In 2016, brands will take a more measured approach toward beacon adoption as they weigh other options to generate in-store traffic and sales, including GPS and emerging technologies such as the IndoorAtlas indoor positioning system (IPS), which relies on a building’s “magnetic signature” to help shoppers locate products and other people inside large buildings such as shopping malls.
Beacons will not go away, but businesses will begin to target their use more selectively to offer targeted content to shoppers in-store.
Just as businesses are getting savvier about the limitations of beacons, they’re also beginning to wake up to the power of mobile wallet offers to create customers at the local level.
According to mobile marketing provider Vibes, more than half of consumers would like to receive mobile wallet content on a weekly basis, and 70 percent of consumers will save an offer to a mobile wallet when presented with the option.
Consumer acceptance of mobile wallets, coupled with the widespread uptake of Apple Pay, has already inspired businesses such as Pep Boys to create compelling mobile wallet offers that increase foot traffic and sales.
With 80 percent of “near me” searches occurring on mobile devices, businesses are finding more creative ways to create contextual content that turns searchers into shoppers.
But what will help mobile wallets take off in 2016 is their increasingly diverse applications, ranging from coupons to loyalty programs to mass transit.
Google will continue to be the 800-pound gorilla of search, but we’ll also see Apple and Facebook continue to encroach upon Google.
Consider how Apple is making search more predictive and smart through iOS 9. In an iOS 9 world, Apple Search has become a far more powerful search tool by drawing up a number of local data sources, including native app content.
By proactively serving up suggestions for nearby things to do and buy before you even conduct a search, Apple Search is fast becoming an intriguing pathway for location marketing.
In the meantime, Facebook continues to strengthen itself as a local search platform.
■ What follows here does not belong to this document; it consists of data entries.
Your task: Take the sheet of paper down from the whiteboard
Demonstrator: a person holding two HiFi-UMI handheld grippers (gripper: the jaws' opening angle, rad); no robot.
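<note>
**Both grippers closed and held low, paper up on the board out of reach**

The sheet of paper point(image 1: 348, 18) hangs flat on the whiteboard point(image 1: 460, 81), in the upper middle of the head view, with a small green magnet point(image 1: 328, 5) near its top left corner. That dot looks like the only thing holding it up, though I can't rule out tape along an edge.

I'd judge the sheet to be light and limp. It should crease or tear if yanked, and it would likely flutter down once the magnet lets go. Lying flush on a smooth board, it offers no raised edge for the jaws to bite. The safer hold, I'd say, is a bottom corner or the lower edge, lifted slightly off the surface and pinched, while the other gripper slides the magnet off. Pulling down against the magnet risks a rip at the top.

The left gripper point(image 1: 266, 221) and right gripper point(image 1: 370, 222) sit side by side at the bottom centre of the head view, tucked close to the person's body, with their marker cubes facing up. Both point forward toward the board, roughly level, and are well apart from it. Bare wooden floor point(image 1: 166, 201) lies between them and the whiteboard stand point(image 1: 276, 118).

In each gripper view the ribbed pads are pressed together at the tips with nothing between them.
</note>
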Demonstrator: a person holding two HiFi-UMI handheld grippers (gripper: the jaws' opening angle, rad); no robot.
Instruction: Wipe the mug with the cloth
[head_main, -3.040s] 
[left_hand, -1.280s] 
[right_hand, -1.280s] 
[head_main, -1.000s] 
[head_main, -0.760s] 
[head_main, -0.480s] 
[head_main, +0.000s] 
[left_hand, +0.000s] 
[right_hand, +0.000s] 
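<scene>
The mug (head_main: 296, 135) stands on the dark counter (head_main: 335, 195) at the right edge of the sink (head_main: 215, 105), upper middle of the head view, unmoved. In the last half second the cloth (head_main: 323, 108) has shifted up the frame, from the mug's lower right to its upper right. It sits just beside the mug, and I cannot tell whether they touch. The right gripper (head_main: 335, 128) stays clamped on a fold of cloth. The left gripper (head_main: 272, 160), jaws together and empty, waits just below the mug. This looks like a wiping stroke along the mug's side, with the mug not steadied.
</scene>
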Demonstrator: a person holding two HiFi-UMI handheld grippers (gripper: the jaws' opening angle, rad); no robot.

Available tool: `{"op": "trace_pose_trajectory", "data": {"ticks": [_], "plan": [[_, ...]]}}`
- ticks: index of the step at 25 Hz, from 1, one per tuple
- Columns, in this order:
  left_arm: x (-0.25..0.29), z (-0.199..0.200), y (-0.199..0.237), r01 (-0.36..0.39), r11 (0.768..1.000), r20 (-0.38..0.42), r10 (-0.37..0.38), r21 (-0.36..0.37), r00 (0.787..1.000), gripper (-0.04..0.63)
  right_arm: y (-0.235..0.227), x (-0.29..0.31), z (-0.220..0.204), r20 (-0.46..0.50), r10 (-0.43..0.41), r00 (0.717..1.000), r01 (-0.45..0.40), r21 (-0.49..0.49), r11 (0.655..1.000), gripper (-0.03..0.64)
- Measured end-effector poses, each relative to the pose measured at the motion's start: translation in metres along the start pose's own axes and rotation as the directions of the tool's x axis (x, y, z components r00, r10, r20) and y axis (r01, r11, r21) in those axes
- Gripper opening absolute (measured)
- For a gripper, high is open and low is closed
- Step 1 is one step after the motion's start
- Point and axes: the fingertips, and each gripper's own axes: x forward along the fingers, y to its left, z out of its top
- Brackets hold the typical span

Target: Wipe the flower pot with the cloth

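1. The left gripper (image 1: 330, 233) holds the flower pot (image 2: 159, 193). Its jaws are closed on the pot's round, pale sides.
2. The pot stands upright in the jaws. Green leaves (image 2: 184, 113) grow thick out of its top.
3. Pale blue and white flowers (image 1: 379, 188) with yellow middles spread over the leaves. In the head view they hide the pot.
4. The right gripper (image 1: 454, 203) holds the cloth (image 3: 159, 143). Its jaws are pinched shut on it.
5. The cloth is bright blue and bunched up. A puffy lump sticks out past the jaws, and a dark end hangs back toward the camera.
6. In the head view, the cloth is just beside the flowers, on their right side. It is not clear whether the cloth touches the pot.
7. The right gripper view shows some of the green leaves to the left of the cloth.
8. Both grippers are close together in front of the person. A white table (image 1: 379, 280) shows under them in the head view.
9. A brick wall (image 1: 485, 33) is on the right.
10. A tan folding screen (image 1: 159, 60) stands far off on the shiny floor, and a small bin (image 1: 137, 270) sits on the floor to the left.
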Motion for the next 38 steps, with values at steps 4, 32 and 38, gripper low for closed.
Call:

The day is fast arriving when Facebook will serve up suggested local enterprise content next to personal conversations and queries about where to go and what to buy. I see opportunities for Facebook to monetize its business directory and make use of personal recommendations that people make to each other.
Brands need to pay closer attention to how consumers are using alternatives to Google and build relationships with these publishing alternatives.
To flourish with local marketing in 2016, enterprises should broaden their local search ecosystem to include apps such as Snapchat, treat their location data as a scalable asset and pivot to the needs of mobile consumers. Adaptable brands will win with local marketing in 2016.